Activating an AWS environment from CDW

To use an AWS environment for Cloudera Data Warehouse (CDW) Public Cloud you must first activate it.

When you activate an environment, CDP creates an EKS cluster to host Kubernetes-based resources. The underlying compute, network resources are managed by AWS:
  • Resource group
  • Load balancer(s)
  • Public IP address(es)
  • Network security group
  • Disk(s)

In the Cloudera Data Warehouse environment, instances for shared service components are set up within a Kubernetes (K8s) cluster. The setup begins with three m5.2xlarge instances running the CDW service, but the K8s cluster is capable of autoscaling, automatically adding more instances if necessary to handle increased demand. Additionally, an Amazon Relational Database Service (RDS) (db.r5.large) running PostgreSQL is created to store user metadata for Hue and Data Visualization services. In total, three shared db.r5.large nodes are used for this purpose. Always active, shared services.
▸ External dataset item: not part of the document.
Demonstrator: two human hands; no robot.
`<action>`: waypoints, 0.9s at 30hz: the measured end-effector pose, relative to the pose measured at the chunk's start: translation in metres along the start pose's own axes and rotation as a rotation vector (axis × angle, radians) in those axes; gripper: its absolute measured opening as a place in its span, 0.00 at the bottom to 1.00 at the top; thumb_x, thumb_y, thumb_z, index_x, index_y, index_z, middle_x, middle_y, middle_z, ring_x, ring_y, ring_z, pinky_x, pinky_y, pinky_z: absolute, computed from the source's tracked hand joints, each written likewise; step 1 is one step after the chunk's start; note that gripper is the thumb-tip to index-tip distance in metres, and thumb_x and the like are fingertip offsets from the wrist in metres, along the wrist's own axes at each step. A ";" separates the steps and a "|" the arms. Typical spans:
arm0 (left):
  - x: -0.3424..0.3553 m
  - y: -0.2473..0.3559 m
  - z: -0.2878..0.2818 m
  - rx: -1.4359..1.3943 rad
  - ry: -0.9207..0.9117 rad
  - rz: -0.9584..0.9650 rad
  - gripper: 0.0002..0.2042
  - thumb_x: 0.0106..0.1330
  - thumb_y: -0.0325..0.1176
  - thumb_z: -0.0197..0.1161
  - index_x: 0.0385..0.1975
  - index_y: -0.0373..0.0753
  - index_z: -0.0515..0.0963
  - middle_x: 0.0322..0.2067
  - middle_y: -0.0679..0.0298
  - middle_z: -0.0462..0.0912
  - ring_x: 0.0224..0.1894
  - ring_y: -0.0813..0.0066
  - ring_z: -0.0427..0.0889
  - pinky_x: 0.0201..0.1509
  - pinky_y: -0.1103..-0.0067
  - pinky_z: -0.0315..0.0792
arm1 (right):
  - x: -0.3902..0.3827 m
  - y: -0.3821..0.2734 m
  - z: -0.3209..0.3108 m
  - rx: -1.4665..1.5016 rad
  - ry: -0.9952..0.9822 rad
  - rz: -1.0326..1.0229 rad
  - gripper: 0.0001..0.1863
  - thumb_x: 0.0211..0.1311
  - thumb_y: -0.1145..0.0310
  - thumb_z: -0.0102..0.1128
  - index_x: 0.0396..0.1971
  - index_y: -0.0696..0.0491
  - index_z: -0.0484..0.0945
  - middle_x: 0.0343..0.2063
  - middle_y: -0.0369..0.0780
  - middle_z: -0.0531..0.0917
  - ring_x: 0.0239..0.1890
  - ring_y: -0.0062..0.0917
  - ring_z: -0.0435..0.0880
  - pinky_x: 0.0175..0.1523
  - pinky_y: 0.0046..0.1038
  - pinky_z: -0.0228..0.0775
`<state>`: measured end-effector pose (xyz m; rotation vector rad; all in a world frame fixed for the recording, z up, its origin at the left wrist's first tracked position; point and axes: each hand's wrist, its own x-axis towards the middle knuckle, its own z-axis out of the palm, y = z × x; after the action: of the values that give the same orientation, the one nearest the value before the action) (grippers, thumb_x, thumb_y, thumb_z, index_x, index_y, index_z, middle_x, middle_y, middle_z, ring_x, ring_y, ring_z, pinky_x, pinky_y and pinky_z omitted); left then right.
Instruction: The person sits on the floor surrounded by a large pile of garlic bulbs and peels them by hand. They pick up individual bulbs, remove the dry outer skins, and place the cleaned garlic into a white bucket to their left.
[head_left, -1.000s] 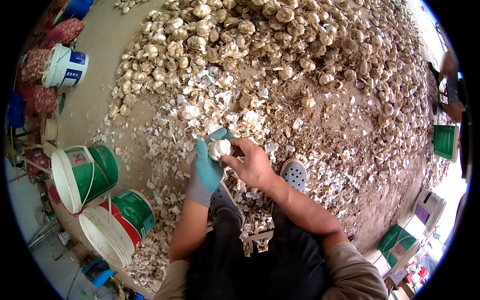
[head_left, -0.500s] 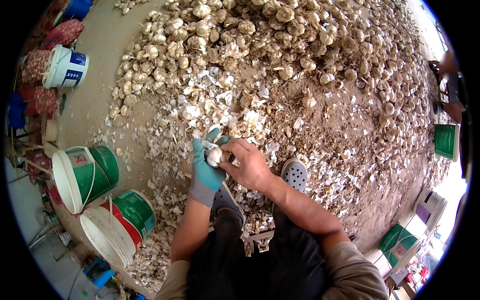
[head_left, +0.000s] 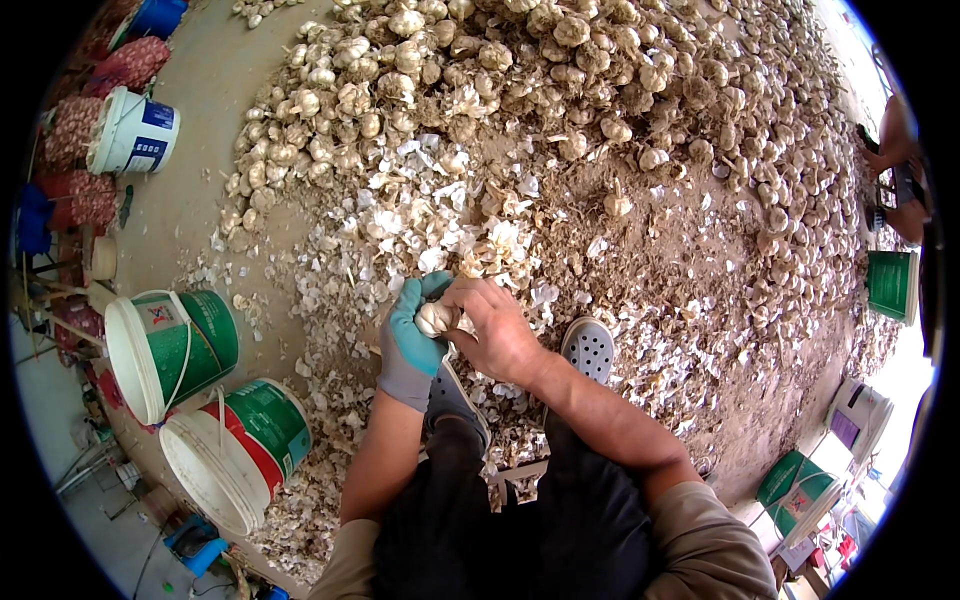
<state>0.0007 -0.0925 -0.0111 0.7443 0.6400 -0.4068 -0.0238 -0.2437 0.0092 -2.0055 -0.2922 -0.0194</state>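
Note:
A whitish garlic bulb (head_left: 434, 318) is held between my two hands, above the peel-strewn floor in front of my feet. My left hand (head_left: 408, 330), in a green and grey glove, cups it from the left with the fingers curled round. Bare, my right hand (head_left: 494, 330) pinches the bulb's right side between thumb and fingers. The fingers partly hide the bulb's far side. Loose white garlic skins (head_left: 430, 215) lie in a thick layer just beyond my hands.
A large heap of garlic bulbs (head_left: 600, 60) spreads across the far side. Two green-and-white buckets (head_left: 205, 335) (head_left: 270, 425) stand at left, a white bucket (head_left: 140, 130) behind them. Red mesh sacks (head_left: 75, 130) line the left edge. Another person's arm (head_left: 898, 135) shows at far right, near a green bucket (head_left: 890, 285).
My gloved left hand has closed further round the bulb, its thumb and fingers drawn in. The bulb has turned slightly. At far right the other person's arm has moved.

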 end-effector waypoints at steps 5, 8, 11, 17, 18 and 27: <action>-0.017 0.000 0.047 -0.048 0.037 0.122 0.22 0.74 0.47 0.53 0.50 0.32 0.77 0.39 0.60 0.82 0.40 0.74 0.79 0.47 0.78 0.74 | -0.003 0.006 -0.002 0.125 0.081 0.135 0.25 0.48 0.79 0.67 0.49 0.54 0.71 0.45 0.46 0.77 0.49 0.43 0.76 0.55 0.39 0.71; -0.013 -0.014 0.013 0.417 -0.164 0.234 0.19 0.72 0.44 0.56 0.47 0.31 0.79 0.32 0.67 0.78 0.33 0.80 0.73 0.41 0.83 0.69 | -0.004 0.008 0.004 0.115 0.018 0.126 0.27 0.49 0.80 0.67 0.51 0.56 0.69 0.43 0.46 0.77 0.48 0.42 0.78 0.55 0.38 0.72; 0.001 -0.008 -0.026 0.149 -0.268 0.104 0.15 0.71 0.39 0.54 0.40 0.33 0.81 0.30 0.68 0.76 0.32 0.80 0.72 0.39 0.81 0.68 | 0.005 -0.002 0.004 0.111 0.002 0.007 0.27 0.51 0.80 0.65 0.52 0.55 0.69 0.42 0.45 0.77 0.47 0.40 0.77 0.56 0.39 0.71; 0.000 -0.010 -0.016 0.044 0.011 -0.023 0.17 0.73 0.40 0.50 0.45 0.34 0.79 0.31 0.63 0.82 0.34 0.72 0.79 0.42 0.75 0.76 | 0.002 0.011 -0.012 0.220 -0.170 -0.044 0.22 0.56 0.76 0.64 0.52 0.55 0.73 0.42 0.43 0.79 0.41 0.35 0.80 0.49 0.38 0.74; -0.002 -0.005 -0.023 -0.018 0.040 -0.050 0.18 0.73 0.43 0.50 0.46 0.34 0.79 0.30 0.64 0.82 0.32 0.71 0.80 0.41 0.73 0.77 | 0.004 0.021 -0.016 0.187 -0.172 0.092 0.21 0.58 0.74 0.64 0.53 0.55 0.73 0.43 0.43 0.80 0.40 0.34 0.81 0.47 0.36 0.76; -0.006 -0.016 -0.003 0.246 -0.249 -0.145 0.27 0.72 0.51 0.53 0.59 0.33 0.72 0.30 0.64 0.81 0.29 0.70 0.81 0.37 0.67 0.80 | 0.030 0.186 -0.150 -0.562 0.289 1.115 0.15 0.71 0.59 0.56 0.48 0.52 0.81 0.42 0.48 0.79 0.37 0.30 0.77 0.40 0.30 0.77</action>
<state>-0.0144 -0.1003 -0.0169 0.8665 0.4134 -0.7094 0.0619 -0.4474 -0.0856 -2.4121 1.1374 0.3409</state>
  1. In the CDW service, in Environments, locate the environment that you want to activate.
  2. Click Activate.
  3. In Deployment Mode, select load balancers.
    For more information, see Load balancers for AWS environments.
    To view or configure the public and private subnets that have been specified for your CDP environment, click Advanced Settings.
    • Private Subnets: Accept the selected subnets you configured during AWS environment registration for load balancer and workload pods, or deselect subnets. Cloudera recommends three subnets for each load balancer to enable high availability (HA).
    • Enable IP CIDR for Kubernetes cluster: Enter the IP Classless Inter-Domain Routing (CIDRs) from which the Kubernetes cluster should accept incoming connections. Connections from other IP ranges are dropped. Obtain your internal network's IP CIDR ranges of IP addresses that need access to endpoints on the Kubernetes cluster. For more information, see Restricting access to endpoints in AWS.
    • Enable IP CIDRs for the load balancer: Enter the IP CIDR(s) from which the load balancer should accept incoming connections. Connections from other IP ranges are dropped. Obtain your internal network's IP CIDR ranges of IP addresses that need access to endpoints that are load balanced. For more information, see Restricting access to endpoints in AWS.
    • Use Overlay Network: Overlay Networks for AWS environments can increase the number of available IP addresses for your deployments of CDW if you have an existing Virtual Private Cloud (VPC). Use this feature if your VPC subnet has fewer than 1,024 IP addresses. Cloudera recommends that you do not configure more than 200 executor nodes for an overlay network to operate.
    • Attach Managed Policy ARN to Node Role: If you do not want to provide PutRolePolicy permission in your cross account role, you can attach a managed policy ARN to a node role to provide the cross account role permissions. You must create a new NodeInstanceRole manually, and provide the ARN during activation of the environment from CDW.
    • Use Reduced Permissions Mode: If you cannot provide the standard set of IAM permissions required by CDW for environment activation, you can use reduced permissions mode to activate an AWS environment with fewer than half of these permissions. To use this feature, a minimum set of IAM permissions are required.
    • Enable CloudWatch Logs: Enable CloudWatch logs if you use Amazon CloudWatch. In your AWS account, you can then find the logs in /aws/eks/<cluster name>/cluster. Before enabling CloudWatch, you must add required permissions to your IAM policy to access CloudWatch logs; otherwise, you cannot activate the environment.
  4. Click Activate.